Escuché el eco distante de botas pesadas corriendo por el pasillo de rejilla metálica exterior. Los guardias venían a por mí, espoleados por las amenazas de un supervisor desesperado que intentaba salvar el pellejo. La puerta neumática de mi cabina se abrió con un silbido de presión y tres agentes con uniformes de dispersión temporal entraron encañonándome.

—Manos donde pueda verlas, Operario —dijo el cabo, con la voz distorsionada por el casco.

Yo ni me moví. Me limité a recostarme en mi silla tapizada de escay gastado, levantando los brazos despacio, con total tranquilidad.

—Tranquilos, muchachos —dije, señalando con la barbilla a la pantalla principal—. Acabo de salvaros la vida.

Antes de que el cabo pudiera dar el paso para ponerme los grilletes magnéticos, el intercomunicador general de la cabina emitió un pitido. No era la frecuencia del supervisor. Era la línea prioritaria Alfa, la que venía directamente de la cúspide del Eje. Una voz anciana, pausada y sumamente gélida resonó en el habitáculo.
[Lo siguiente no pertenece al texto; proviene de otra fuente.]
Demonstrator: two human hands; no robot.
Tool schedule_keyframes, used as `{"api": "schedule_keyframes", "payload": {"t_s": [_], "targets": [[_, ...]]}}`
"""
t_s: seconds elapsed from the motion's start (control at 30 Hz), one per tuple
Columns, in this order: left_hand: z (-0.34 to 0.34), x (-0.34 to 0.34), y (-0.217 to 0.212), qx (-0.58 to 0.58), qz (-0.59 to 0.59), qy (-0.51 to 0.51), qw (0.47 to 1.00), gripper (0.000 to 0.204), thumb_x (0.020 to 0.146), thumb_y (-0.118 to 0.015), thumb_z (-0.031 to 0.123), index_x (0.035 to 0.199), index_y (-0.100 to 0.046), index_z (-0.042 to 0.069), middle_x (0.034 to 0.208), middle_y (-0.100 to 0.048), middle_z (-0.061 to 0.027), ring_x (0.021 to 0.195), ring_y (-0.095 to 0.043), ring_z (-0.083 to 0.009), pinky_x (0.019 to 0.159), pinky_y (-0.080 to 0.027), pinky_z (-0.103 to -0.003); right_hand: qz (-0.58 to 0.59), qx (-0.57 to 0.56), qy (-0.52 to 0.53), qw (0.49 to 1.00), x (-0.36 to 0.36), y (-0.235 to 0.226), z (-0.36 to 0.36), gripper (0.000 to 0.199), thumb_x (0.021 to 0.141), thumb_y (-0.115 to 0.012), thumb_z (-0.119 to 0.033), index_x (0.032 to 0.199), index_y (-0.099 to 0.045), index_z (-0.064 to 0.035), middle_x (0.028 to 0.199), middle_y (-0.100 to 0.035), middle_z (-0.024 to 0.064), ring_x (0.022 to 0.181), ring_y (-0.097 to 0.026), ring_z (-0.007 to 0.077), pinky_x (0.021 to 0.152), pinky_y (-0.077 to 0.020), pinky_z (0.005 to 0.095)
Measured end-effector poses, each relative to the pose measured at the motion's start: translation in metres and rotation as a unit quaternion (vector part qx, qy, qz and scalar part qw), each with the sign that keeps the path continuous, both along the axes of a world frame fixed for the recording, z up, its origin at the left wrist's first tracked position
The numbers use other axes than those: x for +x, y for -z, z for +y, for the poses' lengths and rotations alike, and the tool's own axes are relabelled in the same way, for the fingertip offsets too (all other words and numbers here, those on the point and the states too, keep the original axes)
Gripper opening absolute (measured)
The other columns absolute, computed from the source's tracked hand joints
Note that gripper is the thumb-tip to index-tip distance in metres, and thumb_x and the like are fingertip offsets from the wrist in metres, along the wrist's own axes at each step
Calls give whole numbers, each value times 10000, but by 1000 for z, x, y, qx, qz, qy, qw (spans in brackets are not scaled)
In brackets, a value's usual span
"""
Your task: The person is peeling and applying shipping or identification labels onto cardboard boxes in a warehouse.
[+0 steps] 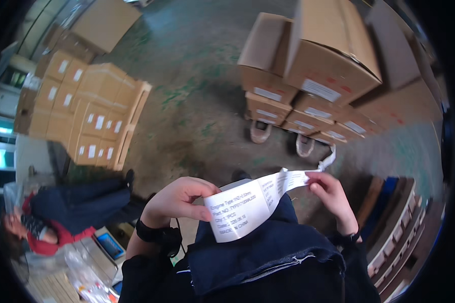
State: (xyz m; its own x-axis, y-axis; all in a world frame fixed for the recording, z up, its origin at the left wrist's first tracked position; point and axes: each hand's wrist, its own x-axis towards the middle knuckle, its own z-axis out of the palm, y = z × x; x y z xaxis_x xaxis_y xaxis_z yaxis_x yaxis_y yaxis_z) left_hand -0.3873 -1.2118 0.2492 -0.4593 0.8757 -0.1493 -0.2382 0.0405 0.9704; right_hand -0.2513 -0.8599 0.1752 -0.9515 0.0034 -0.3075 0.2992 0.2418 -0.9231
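Note:
A long white strip of printed labels (241, 208) stretches between my two hands in front of my lap. My left hand (183, 201) pinches its left end between thumb and fingers. Farther along, my right hand (329, 191) grips the strip near its other side, and a twisted tail of it trails up past that hand. The strip curls and folds between the hands, its printed side facing up. Dark bands circle both wrists.
Stacked cardboard boxes (333, 65) with white labels stand ahead right, two pale loops beneath. Another stack of boxes (98, 108) sits on a pallet at left. Wooden pallets (402, 237) lean at right. A person in dark blue and red (81, 212) is at left, near a tablet (110, 245).

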Motion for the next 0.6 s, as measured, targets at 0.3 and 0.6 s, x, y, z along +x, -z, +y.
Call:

—Unidad de seguridad. Procedan de inmediato al arresto del Supervisor de Sector y del Director en funciones de Interacción Cuántica, Joseph. Cargos de negligencia de nivel Omega.

Los guardias se miraron entre sí a través de las viseras tintadas. El cabo bajó el arma lentamente, me miró de arriba abajo y asintió con un leve gesto de respeto antes de dar media vuelta con sus hombres. Se fueron a toda prisa hacia los despachos de arriba. La cacería había cambiado de dirección.

Me quedé solo en la cabina. El zumbido de la alarma cesó, sustituido por el habitual y reconfortante murmullo analógico de los diales enfriándose. En la pantalla de fósforo, el vector del siglo cincuenta y siete había vuelto a su color verde original, estable, orgánico. La humanidad seguía en su cuna, avanzando despacio, a su ritmo, libre de las ambiciones estúpidas de un burócrata necio que quería medallas a costa de su existencia. Andrei seguiría atascado un tiempo, sí, pero resolvería el motor de curvatura cuando la especie estuviera lista para gestionar el peso de las estrellas.

Varias horas después, la pantalla emitió un destello y apareció un documento oficial con el sello en relieve del Alto Consejo. Impresionados por mi eficiencia, me habían nombrado Supervisor de Cambios del Sector.

Salvar a la humanidad de sus propios salvadores, limpiar la oficina de jefes inútiles y conseguir un aumento de sueldo, todo en la misma jornada laboral.

Me repantigué en el asiento, saqué un cigarrillo del bolsillo de mi chaleco y lo encendí. Inhalé el humo espeso, observando cómo se elevaba y se mezclaba con el eterno olor a ozono de la consola.

Haber salvado la humanidad bien se merecía aquel descanso.